◆ **Exercise description**: Copy out the whole listing exactly as given. Skip the pictures.

─── The data ───

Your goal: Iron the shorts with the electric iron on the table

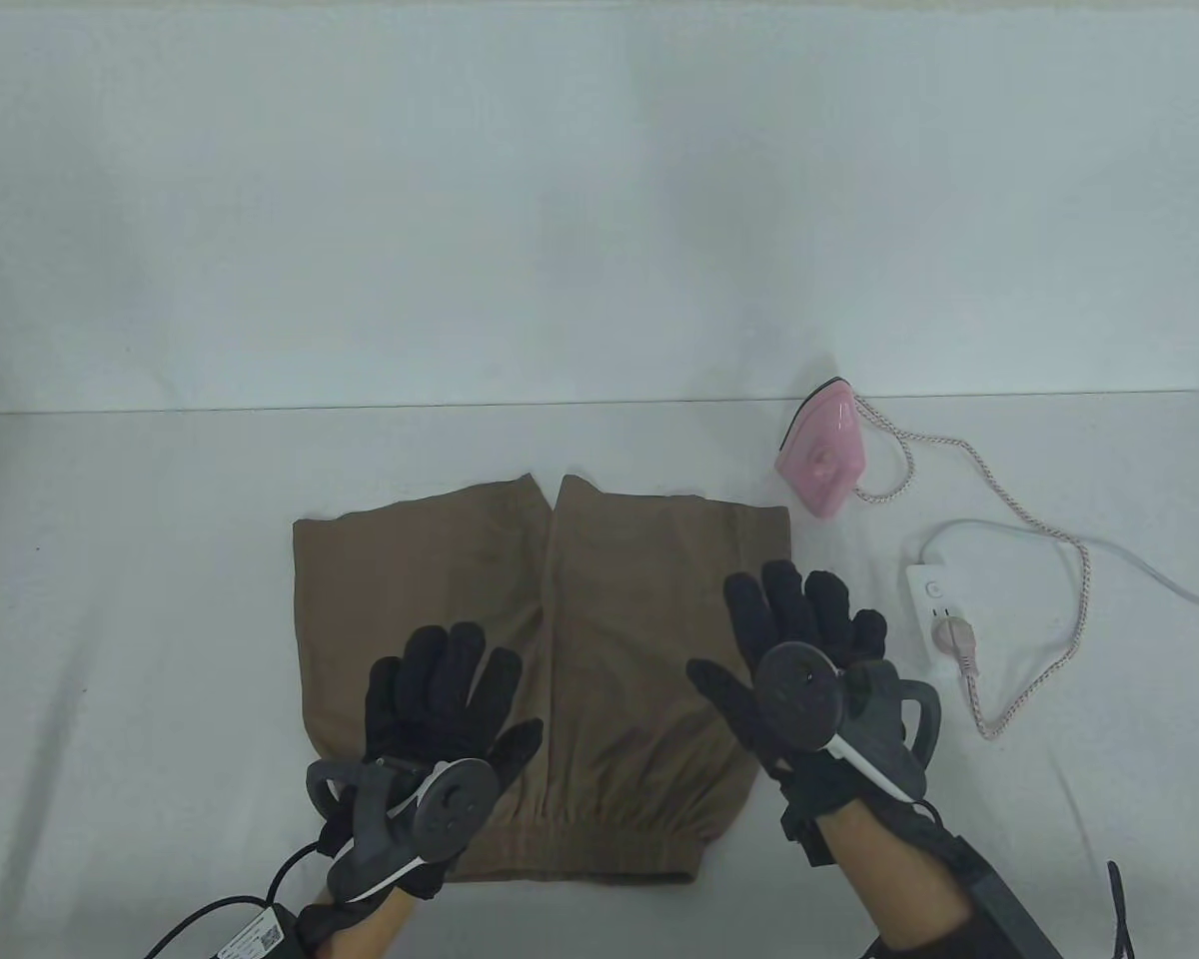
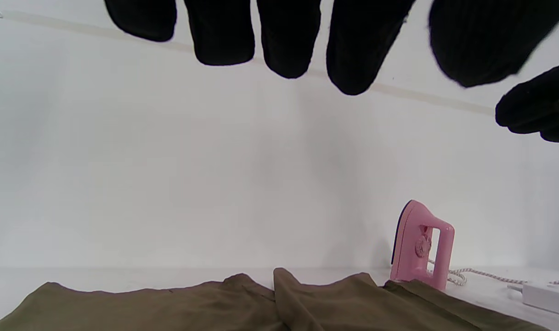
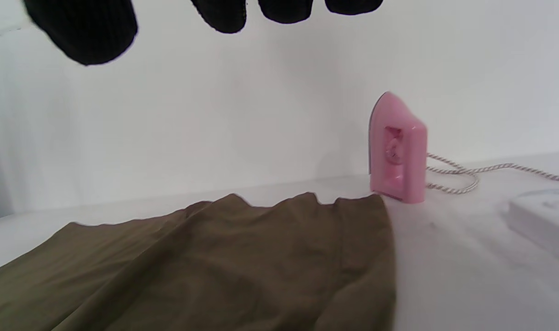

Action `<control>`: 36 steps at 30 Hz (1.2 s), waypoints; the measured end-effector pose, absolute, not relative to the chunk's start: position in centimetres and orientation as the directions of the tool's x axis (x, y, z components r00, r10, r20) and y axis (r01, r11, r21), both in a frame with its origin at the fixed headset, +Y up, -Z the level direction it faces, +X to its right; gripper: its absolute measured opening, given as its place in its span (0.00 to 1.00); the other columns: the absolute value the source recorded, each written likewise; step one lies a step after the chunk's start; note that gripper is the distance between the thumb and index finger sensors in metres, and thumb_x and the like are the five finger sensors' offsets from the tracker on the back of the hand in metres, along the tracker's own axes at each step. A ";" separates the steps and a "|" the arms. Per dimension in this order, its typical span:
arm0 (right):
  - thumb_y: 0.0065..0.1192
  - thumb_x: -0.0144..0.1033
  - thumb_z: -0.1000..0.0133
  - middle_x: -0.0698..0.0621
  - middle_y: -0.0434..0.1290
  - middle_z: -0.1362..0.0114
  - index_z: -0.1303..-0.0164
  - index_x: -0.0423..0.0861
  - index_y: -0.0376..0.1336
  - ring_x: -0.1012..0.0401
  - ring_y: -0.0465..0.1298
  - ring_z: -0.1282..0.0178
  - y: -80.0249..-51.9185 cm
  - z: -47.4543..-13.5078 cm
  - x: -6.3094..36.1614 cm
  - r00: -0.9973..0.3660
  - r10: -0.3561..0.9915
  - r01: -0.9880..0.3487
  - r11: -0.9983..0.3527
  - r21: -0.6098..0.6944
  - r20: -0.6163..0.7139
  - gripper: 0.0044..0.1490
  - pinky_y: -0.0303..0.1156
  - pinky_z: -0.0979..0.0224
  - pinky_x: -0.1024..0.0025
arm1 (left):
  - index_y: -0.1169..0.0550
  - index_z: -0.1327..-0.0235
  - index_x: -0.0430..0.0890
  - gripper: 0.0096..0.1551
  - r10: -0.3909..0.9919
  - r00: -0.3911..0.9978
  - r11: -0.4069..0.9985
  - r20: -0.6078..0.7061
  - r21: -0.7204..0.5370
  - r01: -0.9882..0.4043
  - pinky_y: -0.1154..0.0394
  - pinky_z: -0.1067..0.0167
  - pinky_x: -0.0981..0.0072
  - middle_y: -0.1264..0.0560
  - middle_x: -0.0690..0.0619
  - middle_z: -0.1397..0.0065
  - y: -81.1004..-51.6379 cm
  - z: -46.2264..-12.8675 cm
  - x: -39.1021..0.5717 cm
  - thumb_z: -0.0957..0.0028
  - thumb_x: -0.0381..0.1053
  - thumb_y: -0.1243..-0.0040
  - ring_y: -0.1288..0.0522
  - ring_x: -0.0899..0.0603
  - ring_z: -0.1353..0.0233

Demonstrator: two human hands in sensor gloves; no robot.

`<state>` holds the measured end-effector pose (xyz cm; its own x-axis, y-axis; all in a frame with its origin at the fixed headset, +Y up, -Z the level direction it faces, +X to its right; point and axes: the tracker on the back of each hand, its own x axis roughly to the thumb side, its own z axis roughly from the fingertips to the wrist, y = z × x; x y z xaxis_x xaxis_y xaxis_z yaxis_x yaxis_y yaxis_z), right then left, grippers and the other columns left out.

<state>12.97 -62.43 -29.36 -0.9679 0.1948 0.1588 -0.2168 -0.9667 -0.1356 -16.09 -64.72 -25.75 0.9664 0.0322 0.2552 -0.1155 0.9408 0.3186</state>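
Observation:
Brown shorts (image 1: 599, 619) lie flat on the white table, waistband toward me, legs pointing to the far edge; they also show in the left wrist view (image 2: 261, 305) and the right wrist view (image 3: 224, 266). A pink iron (image 1: 821, 452) stands upright on its heel past the shorts' far right corner, seen too in the left wrist view (image 2: 421, 246) and the right wrist view (image 3: 396, 149). My left hand (image 1: 445, 689) is spread open over the left leg, holding nothing. My right hand (image 1: 799, 629) is spread open over the shorts' right edge, holding nothing. Whether the palms touch the cloth I cannot tell.
A white power strip (image 1: 934, 599) lies right of the shorts with the iron's plug (image 1: 954, 639) in it. The iron's braided cord (image 1: 1049, 539) loops across the table's right side. A white wall (image 1: 599, 200) stands behind the table's far edge.

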 end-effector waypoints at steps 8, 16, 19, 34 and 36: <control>0.57 0.75 0.45 0.51 0.51 0.09 0.14 0.59 0.50 0.40 0.52 0.11 -66.6 -28.7 9.0 -0.957 0.121 -0.181 -0.959 -0.217 0.263 0.52 0.48 0.21 0.28 | 0.36 0.20 0.59 0.43 0.007 0.969 0.933 0.247 0.347 -0.095 0.48 0.24 0.30 0.46 0.49 0.12 -64.9 -25.8 -16.1 0.48 0.72 0.42 0.47 0.30 0.15; 0.57 0.74 0.45 0.51 0.51 0.09 0.14 0.58 0.50 0.40 0.52 0.11 -67.6 -28.2 7.7 -0.970 0.054 -0.111 -0.966 -0.232 0.239 0.52 0.47 0.21 0.28 | 0.36 0.20 0.59 0.43 -0.044 0.974 0.926 0.223 0.375 -0.045 0.49 0.24 0.30 0.47 0.49 0.12 -64.7 -25.7 -16.2 0.49 0.72 0.42 0.48 0.30 0.15; 0.57 0.73 0.44 0.51 0.52 0.10 0.14 0.58 0.51 0.40 0.52 0.11 -67.6 -28.3 7.7 -0.973 0.044 -0.099 -0.966 -0.237 0.226 0.51 0.47 0.21 0.28 | 0.35 0.21 0.60 0.42 -0.053 0.975 0.925 0.216 0.379 -0.034 0.50 0.24 0.30 0.47 0.49 0.11 -64.6 -25.6 -16.3 0.49 0.72 0.42 0.48 0.30 0.15; 0.57 0.72 0.43 0.51 0.53 0.10 0.15 0.58 0.51 0.40 0.53 0.11 -67.4 -28.1 7.4 -0.970 0.031 -0.097 -0.959 -0.266 0.243 0.50 0.47 0.21 0.28 | 0.33 0.22 0.59 0.41 -0.058 0.981 0.932 0.183 0.363 -0.013 0.48 0.24 0.30 0.44 0.49 0.12 -64.7 -25.6 -16.8 0.48 0.72 0.42 0.45 0.31 0.16; 0.57 0.72 0.43 0.51 0.53 0.10 0.15 0.58 0.51 0.40 0.53 0.11 -67.4 -28.1 7.4 -0.969 0.032 -0.099 -0.958 -0.269 0.244 0.50 0.47 0.21 0.28 | 0.33 0.22 0.59 0.41 -0.063 0.982 0.932 0.179 0.362 -0.006 0.48 0.24 0.30 0.44 0.49 0.12 -64.7 -25.6 -16.9 0.48 0.72 0.42 0.45 0.31 0.16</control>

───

◆ **Exercise output**:
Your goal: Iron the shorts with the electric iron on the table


Action `<control>`: 36 steps at 30 Hz (1.2 s), waypoints; the measured end-effector pose, absolute, not relative to the chunk's start: position in centimetres and orientation as the directions of the tool's x axis (x, y, z components r00, r10, r20) and y axis (r01, r11, r21), both in a frame with its origin at the fixed headset, +Y up, -Z the level direction it faces, +X to its right; gripper: its absolute measured opening, given as its place in its span (0.00 to 1.00); the other columns: the absolute value the source recorded, each written likewise; step one lies a step after the chunk's start; note that gripper is the distance between the thumb and index finger sensors in metres, and thumb_x and the like are the five finger sensors' offsets from the tracker on the back of the hand in metres, along the tracker's own axes at each step. A ";" separates the steps and a "|" the arms. Per dimension in this order, its typical span:
arm0 (right):
  - thumb_y: 0.0065..0.1192
  - thumb_x: -0.0144..0.1033
  - thumb_z: -0.1000..0.0133
  - middle_x: -0.0698..0.0621
  - middle_y: -0.0434..0.1290
  - middle_z: -0.1362..0.0114
  - index_z: -0.1303..-0.0164
  - index_x: -0.0423..0.0861
  - index_y: -0.0376..0.1336
  - ring_x: -0.1012..0.0401
  - ring_y: -0.0465..0.1298
  - ring_z: -0.1282..0.0178
  - y: -80.0249..-51.9185 cm
  - z: -47.4543..-13.5078 cm
  - x: -6.3094..36.1614 cm
  - r00: -0.9973..0.3660
  - r10: -0.3561..0.9915
  - r01: -0.9880..0.3487
  - r11: -0.9983..0.3527
  - r21: -0.6098..0.6944
  - r20: -0.6163..0.7139
  - gripper: 0.0044..0.1490
  - pinky_y: -0.0303..0.1156
  - pinky_z: -0.0979..0.0224
  - pinky_x: -0.1024..0.0025
arm1 (left):
  - index_y: -0.1169..0.0550
  - index_z: -0.1327..-0.0235
  - index_x: -0.0430..0.0890
  - gripper: 0.0096..0.1551
  - r10: -0.3909..0.9919
  - r00: -0.3911..0.9978
  - r11: -0.4069..0.9985
  - r20: -0.6078..0.7061
  - r21: -0.7204..0.5370
  - r01: -0.9882..0.4043
  - pinky_y: -0.1154..0.0394
  - pinky_z: -0.1067..0.0167
  - pinky_x: -0.0981..0.0072
  - middle_y: -0.1264..0.0560
  - middle_x: -0.0690..0.0619
  - middle_z: -0.1397..0.0065
  - y: -81.1004..-51.6379 cm
  - z: -46.2264..-12.8675 cm
  - x: -39.1021..0.5717 cm
  - thumb_z: -0.0957..0.0028
  - thumb_x: -0.0381..0.1053
  - thumb_y: -0.1243..-0.0040
  - ring_y: -0.1288..0.0522
  - ring_x: -0.0899..0.0603
  - ring_z: -0.1353..0.0233

Demonstrator: two human hands in sensor gloves; no robot.

`<state>` holds the measured end-effector pose (xyz cm; its own x-axis, y-axis; all in a frame with its origin at the fixed headset, +Y up, -Z the level direction it faces, +X to its right; point and axes: the tracker on the back of each hand, its own x axis roughly to the thumb side, its own z axis roughly from the fingertips to the wrist, y = z × x; x y z xaxis_x xaxis_y xaxis_z yaxis_x yaxis_y yaxis_z), right then left, grippers and the other columns left out.

<state>12.97 -62.43 -29.36 -0.9679 0.1948 0.1588 -0.2168 -0.9667 -0.1356 -16.09 -64.72 -25.75 0.9664 0.0322 0.2552 -0.1155 0.9408 0.3186</state>
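Observation:
Brown shorts (image 1: 599, 619) lie flat on the white table, waistband toward me, legs pointing to the far edge; they also show in the left wrist view (image 2: 261, 305) and the right wrist view (image 3: 224, 266). A pink iron (image 1: 821, 452) stands upright on its heel past the shorts' far right corner, seen too in the left wrist view (image 2: 421, 246) and the right wrist view (image 3: 396, 149). My left hand (image 1: 445, 689) is spread open over the left leg, holding nothing. My right hand (image 1: 799, 629) is spread open over the shorts' right edge, holding nothing. Whether the palms touch the cloth I cannot tell.
A white power strip (image 1: 934, 599) lies right of the shorts with the iron's plug (image 1: 954, 639) in it. The iron's braided cord (image 1: 1049, 539) loops across the table's right side. A white wall (image 1: 599, 200) stands behind the table's far edge.
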
 end-effector waypoints at steps 8, 16, 19, 34 and 36: <control>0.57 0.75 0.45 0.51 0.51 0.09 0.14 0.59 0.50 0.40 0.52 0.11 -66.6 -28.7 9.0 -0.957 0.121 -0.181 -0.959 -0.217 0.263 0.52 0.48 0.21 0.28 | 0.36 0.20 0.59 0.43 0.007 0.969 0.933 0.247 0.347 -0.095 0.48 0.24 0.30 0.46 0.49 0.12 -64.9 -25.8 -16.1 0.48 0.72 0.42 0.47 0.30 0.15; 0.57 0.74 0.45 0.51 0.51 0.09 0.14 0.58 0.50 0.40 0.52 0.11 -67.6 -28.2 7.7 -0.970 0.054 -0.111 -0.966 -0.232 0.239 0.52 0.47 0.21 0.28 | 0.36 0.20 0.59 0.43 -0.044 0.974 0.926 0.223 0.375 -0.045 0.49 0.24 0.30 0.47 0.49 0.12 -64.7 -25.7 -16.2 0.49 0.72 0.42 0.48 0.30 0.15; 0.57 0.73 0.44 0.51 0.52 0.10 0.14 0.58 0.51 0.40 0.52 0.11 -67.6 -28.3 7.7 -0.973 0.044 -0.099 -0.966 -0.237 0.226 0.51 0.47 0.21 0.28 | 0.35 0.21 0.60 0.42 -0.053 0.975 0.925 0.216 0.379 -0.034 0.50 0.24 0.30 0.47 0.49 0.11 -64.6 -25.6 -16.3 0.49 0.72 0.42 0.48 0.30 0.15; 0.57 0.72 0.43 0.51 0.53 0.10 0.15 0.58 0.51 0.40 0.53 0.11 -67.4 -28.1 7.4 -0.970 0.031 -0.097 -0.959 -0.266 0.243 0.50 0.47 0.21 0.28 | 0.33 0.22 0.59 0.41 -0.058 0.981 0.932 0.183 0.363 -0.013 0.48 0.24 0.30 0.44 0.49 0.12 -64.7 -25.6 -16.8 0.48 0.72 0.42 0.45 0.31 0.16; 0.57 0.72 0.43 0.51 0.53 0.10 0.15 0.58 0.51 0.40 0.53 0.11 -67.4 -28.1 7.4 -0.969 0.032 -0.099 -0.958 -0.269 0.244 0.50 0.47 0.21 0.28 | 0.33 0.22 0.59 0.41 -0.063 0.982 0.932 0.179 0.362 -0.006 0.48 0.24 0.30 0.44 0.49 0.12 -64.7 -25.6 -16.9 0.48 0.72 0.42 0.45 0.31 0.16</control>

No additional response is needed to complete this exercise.